Assistimos, na última semana, a mais um episódio da novela fiscal que, amiúde, tem novos capítulos e protagonistas no nosso país. De um lado, o ministro da Economia, a assumir como positivo um desagravamento do IRC para a capitalização das empresas. Do outro, Fernando Medina a desmentir publicamente o colega do Governo, dando ao enredo contornos de intriga.

Acontece que, o argumento da baixa de impostos, num país como o nosso, não devia ser matéria de controvérsia. A começar pela carga tributária sobre o trabalho, que determina a entrega ao Estado de 42% do rendimento anual por parte de um trabalhador comum, com a não desprezível agravante de termos um salário médio abaixo dos padrões europeus. Os portugueses têm salários de país pobre e impostos de país rico.

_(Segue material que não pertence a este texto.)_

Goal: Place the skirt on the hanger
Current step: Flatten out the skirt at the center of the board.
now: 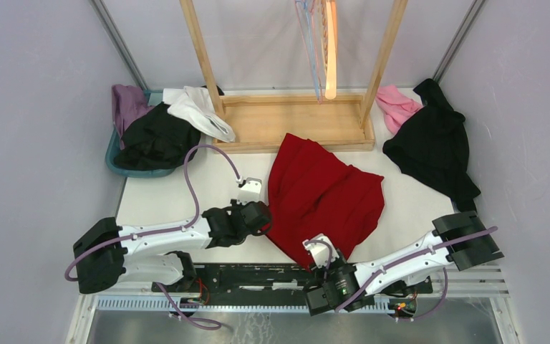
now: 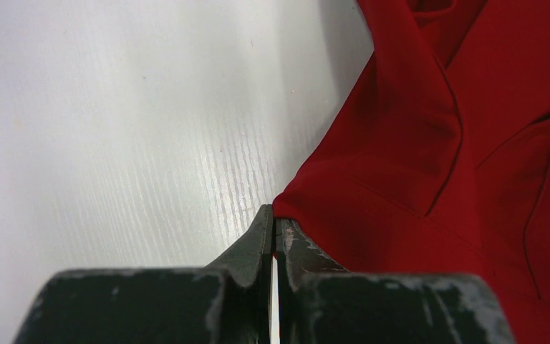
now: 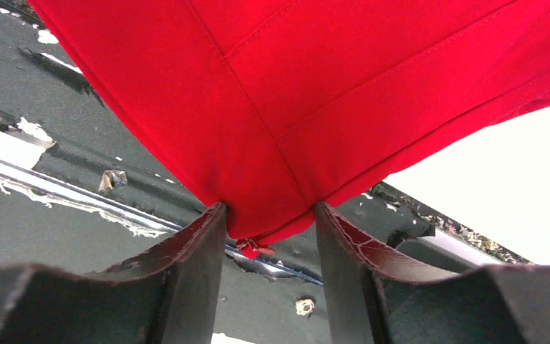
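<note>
The red skirt (image 1: 326, 193) lies crumpled on the white table, its near corner hanging over the front edge. My left gripper (image 1: 265, 218) is at the skirt's left edge; in the left wrist view it (image 2: 273, 215) is shut on a fold of the skirt (image 2: 437, 143). My right gripper (image 1: 309, 259) is at the near corner; in the right wrist view its jaws (image 3: 271, 215) stand apart with the skirt's corner (image 3: 315, 93) between them, over the black rail. The hangers (image 1: 326, 43) hang from the rack at the top.
The wooden rack's base (image 1: 293, 122) stands behind the skirt. A teal basket (image 1: 114, 161) holding a black garment sits at the back left, with white (image 1: 200, 111) and purple (image 1: 125, 104) clothes by it. A black garment (image 1: 433, 143) and a pink one (image 1: 395, 104) lie at the right.
</note>
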Robot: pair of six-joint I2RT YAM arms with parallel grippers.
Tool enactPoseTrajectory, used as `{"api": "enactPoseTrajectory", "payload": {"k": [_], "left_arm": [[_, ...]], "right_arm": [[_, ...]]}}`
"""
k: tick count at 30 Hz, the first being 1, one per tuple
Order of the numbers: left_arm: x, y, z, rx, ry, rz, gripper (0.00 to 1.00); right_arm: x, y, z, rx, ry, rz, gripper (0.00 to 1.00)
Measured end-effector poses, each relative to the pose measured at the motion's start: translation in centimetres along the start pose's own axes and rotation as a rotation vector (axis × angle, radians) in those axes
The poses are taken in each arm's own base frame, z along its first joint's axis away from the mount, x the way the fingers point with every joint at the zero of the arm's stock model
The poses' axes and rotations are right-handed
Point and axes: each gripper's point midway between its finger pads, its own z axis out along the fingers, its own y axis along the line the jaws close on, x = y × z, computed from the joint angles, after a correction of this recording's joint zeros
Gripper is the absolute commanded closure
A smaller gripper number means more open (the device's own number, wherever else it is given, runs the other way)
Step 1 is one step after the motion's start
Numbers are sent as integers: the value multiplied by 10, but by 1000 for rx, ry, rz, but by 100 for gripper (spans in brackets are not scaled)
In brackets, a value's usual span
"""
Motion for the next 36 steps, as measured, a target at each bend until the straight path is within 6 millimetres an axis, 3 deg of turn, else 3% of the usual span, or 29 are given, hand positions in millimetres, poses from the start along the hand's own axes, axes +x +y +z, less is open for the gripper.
{"api": "enactPoseTrajectory", "payload": {"k": [3,8,14,17,20,25,32,36], "left_arm": [[0,0,0,0,2,1,97],[1,-1,1,0,5,3,97],[-8,-6,-3,11,-2,-5,97],[-27,-13,-12,28,-22,-21,97],[-57,-23,-28,62,-63,-36,97],[-133,-40,-75,140,-173,-74,97],[-245,-48,-134,161,-319,-84,97],[-303,-29,-144,113,-370,-118,97]], "right_arm": [[3,-1,4,2,0,10,60],[6,-2,9,-14,-13,61,98],[-5,-15,-1,-21,-44,102,99],[-28,-23,-22,-44,-82,139,99],[-67,-28,-52,-100,-154,200,99],[-128,-54,-100,-123,-267,250,99],[-207,-114,-150,-9,-398,260,99],[-248,-160,-182,66,-479,282,99]]}}
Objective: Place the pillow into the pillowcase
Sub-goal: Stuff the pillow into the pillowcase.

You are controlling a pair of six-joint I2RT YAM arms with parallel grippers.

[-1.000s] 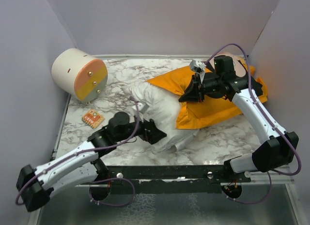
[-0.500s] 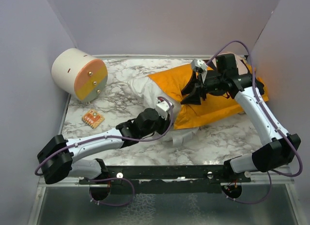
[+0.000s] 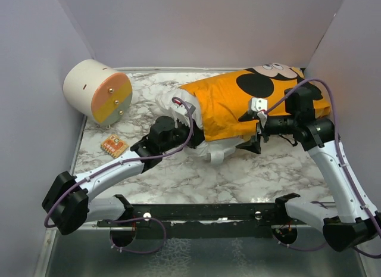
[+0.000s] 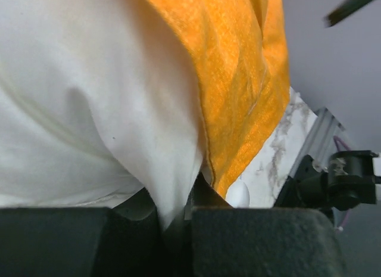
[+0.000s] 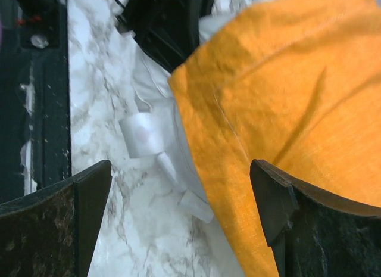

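Note:
The orange pillowcase [image 3: 238, 101] lies at the back right, part of a Mickey face showing on top. It covers most of the white pillow [image 3: 189, 113], whose left end and lower corner stick out of its opening. My left gripper [image 3: 191, 136] is at that exposed end, shut on a fold of pillow fabric [image 4: 169, 187] beside the pillowcase hem [image 4: 238, 86]. My right gripper [image 3: 246, 133] hovers open over the pillowcase's front edge. Between its fingers [image 5: 65, 217] I see the orange cloth [image 5: 286, 92], the pillow's white labels [image 5: 146, 134] and bare marble.
A cream-and-orange cylinder [image 3: 98, 91] lies on its side at the back left. A small orange card [image 3: 114, 145] sits on the marble table [image 3: 178, 176] in front of it. Grey walls close in three sides; a black rail [image 3: 208, 212] runs along the near edge.
My left gripper swung in to the pillow's exposed end and shut on it. My right gripper let go of the pillowcase, opened and dropped to its front edge. The pillowcase now covers more pillow.

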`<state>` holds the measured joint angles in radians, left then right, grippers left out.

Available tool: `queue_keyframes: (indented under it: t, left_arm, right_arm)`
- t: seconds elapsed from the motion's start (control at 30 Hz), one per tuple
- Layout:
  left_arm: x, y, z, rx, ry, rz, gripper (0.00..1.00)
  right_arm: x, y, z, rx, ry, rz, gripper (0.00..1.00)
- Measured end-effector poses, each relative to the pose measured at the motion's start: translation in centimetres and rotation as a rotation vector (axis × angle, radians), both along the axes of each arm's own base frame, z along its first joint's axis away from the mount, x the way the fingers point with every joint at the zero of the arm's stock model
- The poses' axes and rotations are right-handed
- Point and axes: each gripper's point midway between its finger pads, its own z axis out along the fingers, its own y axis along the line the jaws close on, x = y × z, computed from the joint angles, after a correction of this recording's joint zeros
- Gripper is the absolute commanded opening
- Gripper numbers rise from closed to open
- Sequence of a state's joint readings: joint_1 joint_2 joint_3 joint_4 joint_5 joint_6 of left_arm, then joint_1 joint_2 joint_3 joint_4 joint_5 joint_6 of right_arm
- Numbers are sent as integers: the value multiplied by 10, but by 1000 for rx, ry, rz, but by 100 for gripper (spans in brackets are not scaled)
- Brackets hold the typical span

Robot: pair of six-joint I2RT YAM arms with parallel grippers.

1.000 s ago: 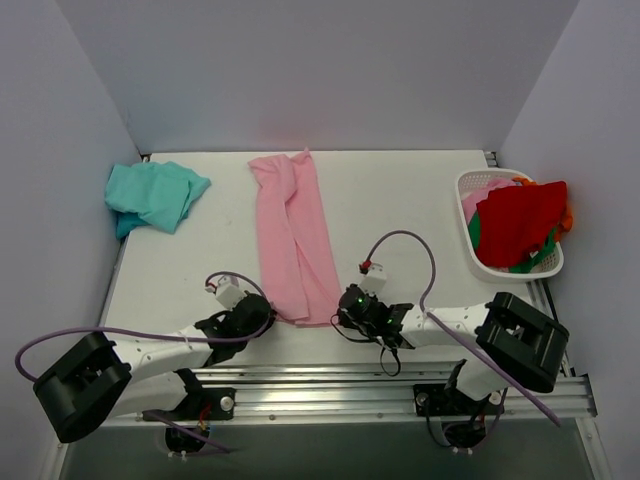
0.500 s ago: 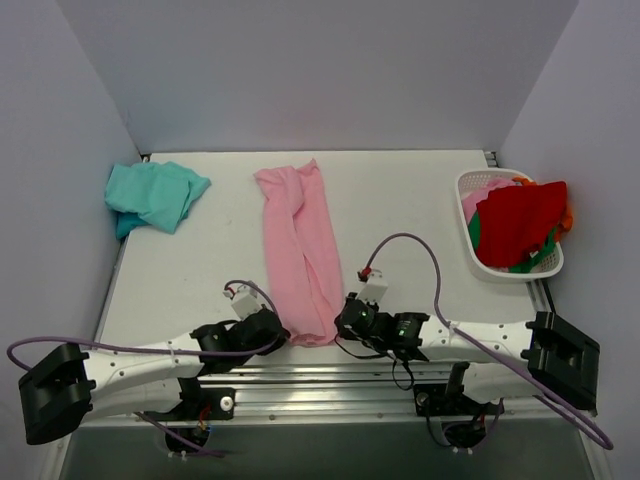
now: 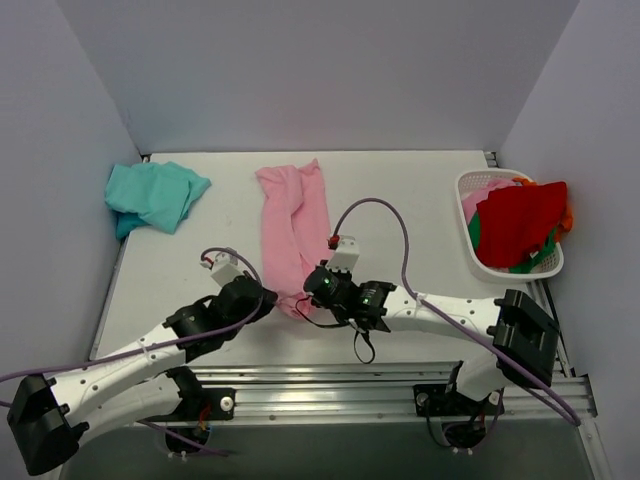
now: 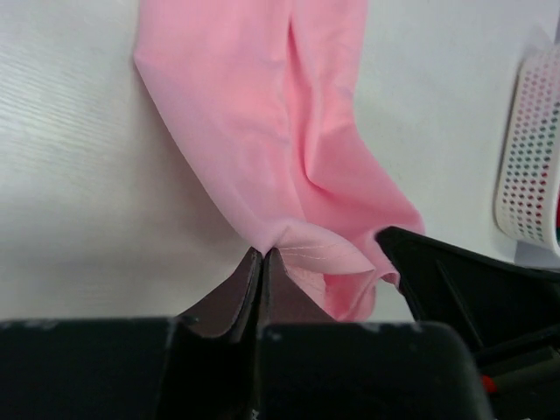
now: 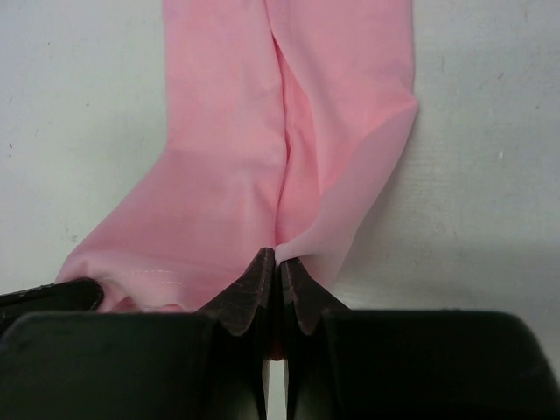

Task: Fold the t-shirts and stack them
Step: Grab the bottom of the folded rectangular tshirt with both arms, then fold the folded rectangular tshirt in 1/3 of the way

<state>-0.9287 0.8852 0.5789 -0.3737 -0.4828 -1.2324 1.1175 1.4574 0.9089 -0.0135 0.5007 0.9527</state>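
Jaws on both arms are pressed together with cloth caught between them; the left jaws, at the end of the left arm (image 3: pixel 150 350), pinch the near left corner of the pink t-shirt (image 3: pixel 295 215), where the left wrist view shows the stitched hem (image 4: pixel 319 254) curling over just beside the closed tips; the right jaws, on the right arm (image 3: pixel 440 312), pinch the same near end a little further right, where the right wrist view shows a thin fold of the fabric (image 5: pixel 350 210) entering the closed tips; the two sets of jaws sit near each other at the near edge of the garment, and the right arm's black housing (image 4: pixel 472 297) appears at the right of the left wrist view; the pink t-shirt lies as a long narrow strip folded lengthwise, with a crease down its middle, running from the far middle of the worktop (image 3: pixel 400 200) towards the arms, its near end bunched at the jaws; whether that end is clear of the surface cannot be told; the teal t-shirt (image 3: pixel 155 195) lies crumpled at the far left corner, well apart from both arms; a white basket (image 3: pixel 470 250) at the right edge holds a red garment (image 3: pixel 520 220) heaped above its rim.
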Motion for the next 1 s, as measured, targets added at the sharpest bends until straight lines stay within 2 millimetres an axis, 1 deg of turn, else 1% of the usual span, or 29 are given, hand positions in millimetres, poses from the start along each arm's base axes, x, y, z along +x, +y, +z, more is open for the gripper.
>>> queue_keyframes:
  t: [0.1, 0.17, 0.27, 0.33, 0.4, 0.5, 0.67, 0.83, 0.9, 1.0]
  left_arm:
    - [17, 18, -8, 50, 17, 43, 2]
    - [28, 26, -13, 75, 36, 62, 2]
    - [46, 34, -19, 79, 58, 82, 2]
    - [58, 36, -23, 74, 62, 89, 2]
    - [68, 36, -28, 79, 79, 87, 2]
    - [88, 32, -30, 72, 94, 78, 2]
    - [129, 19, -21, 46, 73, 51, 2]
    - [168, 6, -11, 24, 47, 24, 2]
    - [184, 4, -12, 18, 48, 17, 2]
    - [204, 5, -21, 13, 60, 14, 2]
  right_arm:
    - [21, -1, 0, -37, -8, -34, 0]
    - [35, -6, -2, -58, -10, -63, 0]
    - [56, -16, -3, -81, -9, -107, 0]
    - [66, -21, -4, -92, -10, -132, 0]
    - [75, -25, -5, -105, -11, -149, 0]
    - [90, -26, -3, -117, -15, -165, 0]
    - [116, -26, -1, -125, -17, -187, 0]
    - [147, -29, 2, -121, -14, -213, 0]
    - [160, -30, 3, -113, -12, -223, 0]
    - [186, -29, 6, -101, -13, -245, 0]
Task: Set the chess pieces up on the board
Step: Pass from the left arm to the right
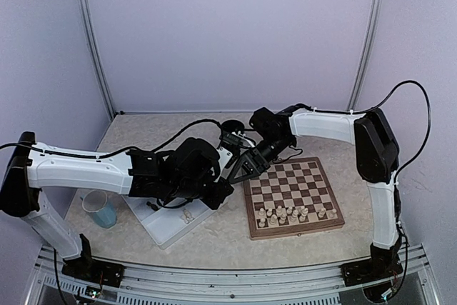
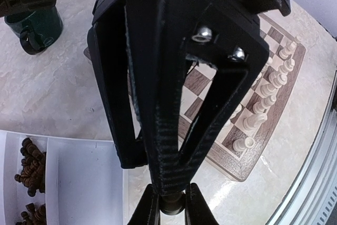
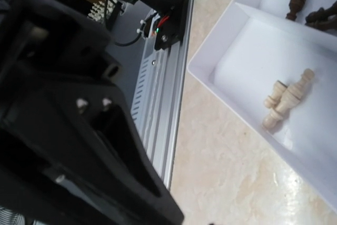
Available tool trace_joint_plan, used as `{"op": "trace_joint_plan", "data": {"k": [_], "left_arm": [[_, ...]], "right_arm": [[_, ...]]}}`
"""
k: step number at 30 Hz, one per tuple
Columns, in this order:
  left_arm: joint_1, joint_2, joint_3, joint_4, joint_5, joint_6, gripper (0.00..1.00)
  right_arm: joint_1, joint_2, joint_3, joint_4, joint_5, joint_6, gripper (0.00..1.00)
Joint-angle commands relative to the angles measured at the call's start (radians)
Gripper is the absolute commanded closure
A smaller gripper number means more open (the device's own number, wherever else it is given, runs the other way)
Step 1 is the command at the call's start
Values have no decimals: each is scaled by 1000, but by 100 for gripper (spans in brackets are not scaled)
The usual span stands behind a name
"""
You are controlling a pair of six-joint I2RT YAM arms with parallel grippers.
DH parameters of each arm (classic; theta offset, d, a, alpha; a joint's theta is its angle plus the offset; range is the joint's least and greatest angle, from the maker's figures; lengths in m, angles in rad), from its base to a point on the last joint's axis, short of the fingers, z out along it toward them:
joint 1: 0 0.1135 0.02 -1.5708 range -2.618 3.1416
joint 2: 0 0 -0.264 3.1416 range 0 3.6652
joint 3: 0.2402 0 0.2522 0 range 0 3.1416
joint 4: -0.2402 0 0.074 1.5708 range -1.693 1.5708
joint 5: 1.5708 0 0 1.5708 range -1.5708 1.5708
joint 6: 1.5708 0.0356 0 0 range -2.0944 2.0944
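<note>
Marbled counter (image 1: 214, 241), board (image 1: 300, 176) centre right with cream pieces (image 1: 293, 213) along its lower rows, white tray (image 1: 168, 230) just left. Left tool (image 2: 171, 210) pinches narrow on what looks like a dark piece (image 2: 171, 203), right tool (image 2: 162, 183) tip-to-tip above it, gap unreadable. Board lies rightward, right arm nearer.
</note>
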Motion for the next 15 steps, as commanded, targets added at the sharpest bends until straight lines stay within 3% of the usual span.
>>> {"op": "trace_joint_plan", "data": {"k": [1,6,9,10,13,15], "left_arm": [[-8,8,37,19,-26,15,93],[-10,13,41,25,-23,18,92],[-14,17,41,28,-29,22,91],[-13,17,41,28,-35,21,88],[-14,22,40,20,-71,10,64],[-15,19,32,18,-100,5,56]], "right_arm": [[21,24,-14,-21,17,6,69],[22,27,-9,-17,13,10,76],[22,30,-3,-18,10,3,84],[23,30,1,-20,13,0,87],[19,16,11,-22,48,-10,90],[6,-5,8,-18,80,-15,91]]}}
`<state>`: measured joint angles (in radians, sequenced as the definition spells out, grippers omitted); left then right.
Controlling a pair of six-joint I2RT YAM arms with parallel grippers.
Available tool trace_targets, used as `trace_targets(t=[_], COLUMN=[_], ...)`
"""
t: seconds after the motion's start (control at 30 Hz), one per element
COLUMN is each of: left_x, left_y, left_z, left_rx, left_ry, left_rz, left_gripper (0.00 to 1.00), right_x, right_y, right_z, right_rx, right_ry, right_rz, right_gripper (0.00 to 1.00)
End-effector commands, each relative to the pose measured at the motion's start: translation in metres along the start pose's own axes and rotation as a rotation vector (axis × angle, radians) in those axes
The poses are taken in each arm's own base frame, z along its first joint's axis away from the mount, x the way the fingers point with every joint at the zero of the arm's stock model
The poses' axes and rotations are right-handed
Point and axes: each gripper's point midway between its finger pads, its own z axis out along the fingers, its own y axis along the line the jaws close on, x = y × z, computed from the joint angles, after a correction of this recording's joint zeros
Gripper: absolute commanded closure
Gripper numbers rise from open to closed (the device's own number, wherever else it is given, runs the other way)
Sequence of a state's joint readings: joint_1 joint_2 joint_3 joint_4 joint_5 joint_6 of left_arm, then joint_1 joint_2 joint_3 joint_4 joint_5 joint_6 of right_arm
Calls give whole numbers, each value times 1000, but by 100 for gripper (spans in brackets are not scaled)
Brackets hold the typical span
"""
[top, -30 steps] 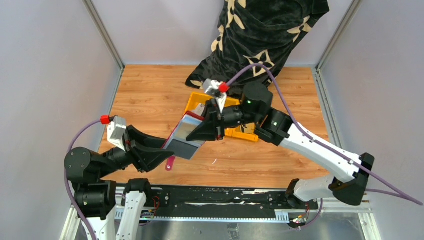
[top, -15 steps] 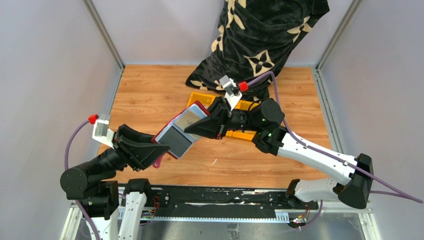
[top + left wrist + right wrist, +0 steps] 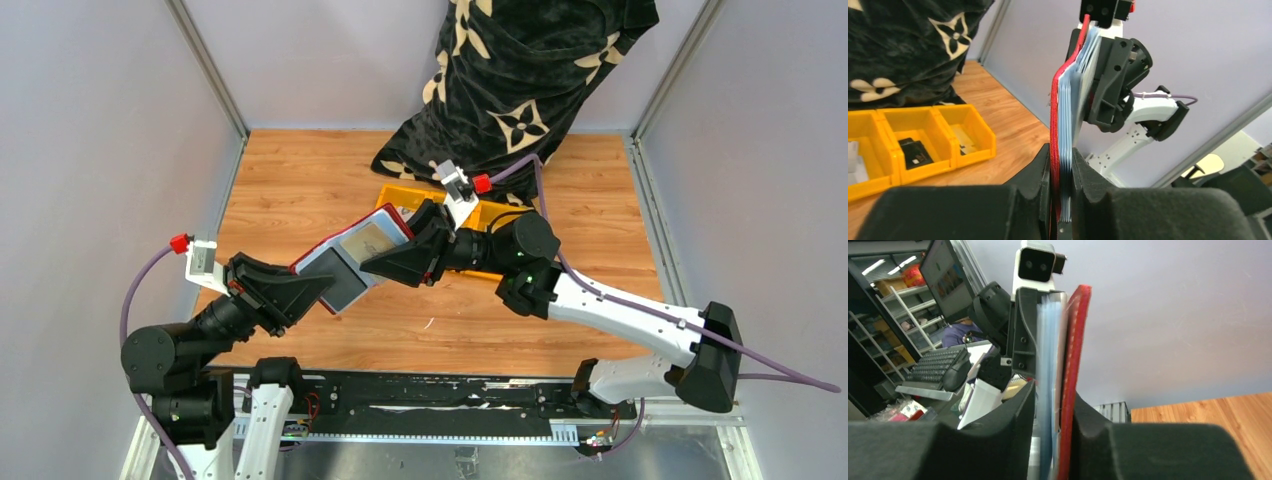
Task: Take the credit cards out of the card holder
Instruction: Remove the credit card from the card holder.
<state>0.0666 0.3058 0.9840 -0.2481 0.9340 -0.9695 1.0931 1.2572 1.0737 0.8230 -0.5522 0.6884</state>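
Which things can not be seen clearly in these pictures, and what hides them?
- Number of credit cards in the card holder: both wrist views show it edge-on, with blurred layers; the top view is too small.
- Yellow bin contents: the right arm covers most of it in the top view; the left wrist view cuts off its left compartment.
- Print on the cards: too small.

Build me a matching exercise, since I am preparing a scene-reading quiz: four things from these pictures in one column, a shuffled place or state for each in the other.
1 card holder
2 yellow bin
3 black patterned cloth
4 left end effector

A heaped at the table's far edge
B shut on the card holder
C held up in the air
D standing on the table, three compartments

Pairs: 1-C, 2-D, 3-A, 4-B
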Motion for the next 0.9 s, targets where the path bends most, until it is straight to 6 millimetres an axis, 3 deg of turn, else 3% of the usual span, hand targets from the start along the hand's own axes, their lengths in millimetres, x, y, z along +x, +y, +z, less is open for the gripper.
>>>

Do lado das pessoas coletivas, não estamos melhor, uma vez que Portugal tem a coleta máxima sobre a atividade empresarial - 31,5% - mais elevada da OCDE. Dirão os críticos destas comparações, que essa não é a taxa real que a maior das empresas paga sobre os lucros. Efetivamente, não é. Essa é de 25%, o que, ainda assim, não resulta num indicador muito abonatório, pela simples razão de que a mesma taxa média efetiva continua a superar o valor máximo de IRC aplicado na maior parte dos países europeus e com os quais Portugal concorre do ponto de vista fiscal.

Não é com a Alemanha, a França ou a Itália que o nosso país compete pela atração de investimento. É com países que, há 20 anos, não faziam sequer parte do espaço comum e, hoje, estão no topo dos rankings de competitividade fiscal: os países bálticos, a antiga Checoslováquia ou a Polónia. Para não falar do exemplo clássico da Irlanda, que hoje é dos países mais prósperos da União, mas há três décadas tinha um PIB per capita comparável com o nosso.

É, portanto, um exercício de nonsense discutir se devemos ou não baixar impostos. Seja às famílias ou às empresas, que são quem pode melhorar o rendimento das primeiras e criar postos de trabalho. Ontem, já era tarde para fazer esta reforma. Mas, a avaliar pelas picardias ministeriais, o fim do garrote fiscal não parece estar próximo.